Records for the task section start

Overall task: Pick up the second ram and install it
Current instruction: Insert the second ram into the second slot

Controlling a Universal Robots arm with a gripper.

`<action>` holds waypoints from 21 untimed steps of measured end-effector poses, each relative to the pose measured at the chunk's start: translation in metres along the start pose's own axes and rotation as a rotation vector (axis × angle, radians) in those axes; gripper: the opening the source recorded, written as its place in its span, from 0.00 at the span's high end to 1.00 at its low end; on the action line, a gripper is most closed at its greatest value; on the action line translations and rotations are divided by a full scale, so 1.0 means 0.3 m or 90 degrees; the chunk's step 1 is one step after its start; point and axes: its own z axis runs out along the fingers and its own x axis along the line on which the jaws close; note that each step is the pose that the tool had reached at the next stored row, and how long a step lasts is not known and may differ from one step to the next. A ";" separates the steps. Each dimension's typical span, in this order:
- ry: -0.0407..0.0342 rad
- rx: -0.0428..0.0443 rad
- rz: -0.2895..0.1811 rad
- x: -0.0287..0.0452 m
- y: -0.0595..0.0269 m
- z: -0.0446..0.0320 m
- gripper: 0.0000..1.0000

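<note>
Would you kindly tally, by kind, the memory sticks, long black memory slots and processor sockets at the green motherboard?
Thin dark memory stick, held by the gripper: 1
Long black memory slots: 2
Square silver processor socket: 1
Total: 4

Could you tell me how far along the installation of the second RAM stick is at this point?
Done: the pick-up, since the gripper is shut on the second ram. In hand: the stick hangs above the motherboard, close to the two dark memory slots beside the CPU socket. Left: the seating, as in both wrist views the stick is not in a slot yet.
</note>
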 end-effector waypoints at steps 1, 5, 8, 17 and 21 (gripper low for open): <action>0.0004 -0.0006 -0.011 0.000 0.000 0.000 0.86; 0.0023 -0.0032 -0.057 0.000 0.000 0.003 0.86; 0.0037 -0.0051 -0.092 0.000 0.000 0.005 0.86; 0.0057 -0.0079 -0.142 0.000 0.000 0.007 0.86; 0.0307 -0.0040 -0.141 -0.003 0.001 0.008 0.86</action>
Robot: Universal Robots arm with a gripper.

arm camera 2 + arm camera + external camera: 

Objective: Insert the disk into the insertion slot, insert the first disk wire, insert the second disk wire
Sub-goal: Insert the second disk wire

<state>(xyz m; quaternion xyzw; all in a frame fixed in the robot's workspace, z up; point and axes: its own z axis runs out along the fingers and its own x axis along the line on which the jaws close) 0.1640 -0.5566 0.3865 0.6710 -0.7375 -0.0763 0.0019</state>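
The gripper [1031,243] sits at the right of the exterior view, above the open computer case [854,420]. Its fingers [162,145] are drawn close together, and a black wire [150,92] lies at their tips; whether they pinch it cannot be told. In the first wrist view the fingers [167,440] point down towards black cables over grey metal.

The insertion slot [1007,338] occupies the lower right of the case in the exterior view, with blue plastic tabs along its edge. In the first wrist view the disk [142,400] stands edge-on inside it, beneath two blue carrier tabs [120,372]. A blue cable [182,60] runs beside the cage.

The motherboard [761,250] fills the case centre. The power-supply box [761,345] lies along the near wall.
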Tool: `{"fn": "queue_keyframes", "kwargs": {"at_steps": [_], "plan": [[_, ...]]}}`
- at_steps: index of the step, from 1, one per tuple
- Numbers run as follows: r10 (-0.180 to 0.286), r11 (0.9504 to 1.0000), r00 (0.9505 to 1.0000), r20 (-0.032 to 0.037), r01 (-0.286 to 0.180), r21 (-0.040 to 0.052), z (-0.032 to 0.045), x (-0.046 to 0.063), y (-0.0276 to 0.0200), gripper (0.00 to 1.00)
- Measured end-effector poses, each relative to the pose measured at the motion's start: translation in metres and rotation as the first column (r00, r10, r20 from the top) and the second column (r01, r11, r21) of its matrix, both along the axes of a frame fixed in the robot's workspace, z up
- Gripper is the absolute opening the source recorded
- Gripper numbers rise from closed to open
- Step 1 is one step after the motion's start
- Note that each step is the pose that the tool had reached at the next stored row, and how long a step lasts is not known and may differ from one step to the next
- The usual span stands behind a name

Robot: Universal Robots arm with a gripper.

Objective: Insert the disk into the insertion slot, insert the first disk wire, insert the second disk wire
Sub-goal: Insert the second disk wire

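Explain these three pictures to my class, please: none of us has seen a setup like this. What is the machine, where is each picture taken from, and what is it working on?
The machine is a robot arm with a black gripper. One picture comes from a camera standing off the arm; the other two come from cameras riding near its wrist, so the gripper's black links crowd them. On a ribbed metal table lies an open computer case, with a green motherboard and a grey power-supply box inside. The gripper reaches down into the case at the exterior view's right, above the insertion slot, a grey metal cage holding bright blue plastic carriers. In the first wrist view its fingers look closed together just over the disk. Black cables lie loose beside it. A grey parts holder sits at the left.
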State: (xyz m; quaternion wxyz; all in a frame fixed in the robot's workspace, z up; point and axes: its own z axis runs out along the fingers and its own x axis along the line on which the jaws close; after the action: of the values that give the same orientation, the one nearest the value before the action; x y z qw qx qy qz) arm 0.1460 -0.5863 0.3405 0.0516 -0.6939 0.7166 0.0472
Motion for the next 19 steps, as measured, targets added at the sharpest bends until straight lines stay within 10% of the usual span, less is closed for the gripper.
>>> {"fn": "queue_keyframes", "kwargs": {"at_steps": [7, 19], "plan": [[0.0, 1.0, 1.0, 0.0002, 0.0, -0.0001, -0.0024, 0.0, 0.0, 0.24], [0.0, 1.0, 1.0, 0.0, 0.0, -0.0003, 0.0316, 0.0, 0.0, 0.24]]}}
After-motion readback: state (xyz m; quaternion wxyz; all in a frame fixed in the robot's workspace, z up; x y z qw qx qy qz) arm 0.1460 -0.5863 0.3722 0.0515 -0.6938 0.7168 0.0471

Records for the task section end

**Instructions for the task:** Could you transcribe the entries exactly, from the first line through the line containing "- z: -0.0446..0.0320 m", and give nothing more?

**Result:**
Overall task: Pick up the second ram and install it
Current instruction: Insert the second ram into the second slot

Controlling a Universal Robots arm with a gripper.

`<action>` holds waypoints from 21 untimed steps of measured end-effector poses, each relative to the pose measured at the chunk's start: translation in metres along the start pose's own axes and rotation as a rotation vector (axis × angle, radians) in those axes; gripper: the opening the source recorded, written as its place in its span, from 0.00 at the span's high end to 1.00 at its low end; on the action line, a gripper is most closed at its greatest value; on the action line translations and rotations are divided by a full scale, so 1.0 means 0.3 m or 90 degrees; the chunk's step 1 is one step after its start; point and axes: its own z axis runs out along the fingers and its own x axis along the line on which the jaws close; note that each step is the pose that the tool had reached at the next stored row, and how long a step lasts is not known and may differ from one step to the next. A ";" separates the steps. Each dimension's typical span, in this order:
- ry: -0.0407..0.0342 rad
- rx: -0.0428..0.0443 rad
- rz: -0.2895..0.1811 rad
- x: -0.0287..0.0452 m
- y: -0.0595..0.0269 m
- z: -0.0446..0.0320 m

The answer given above is complete.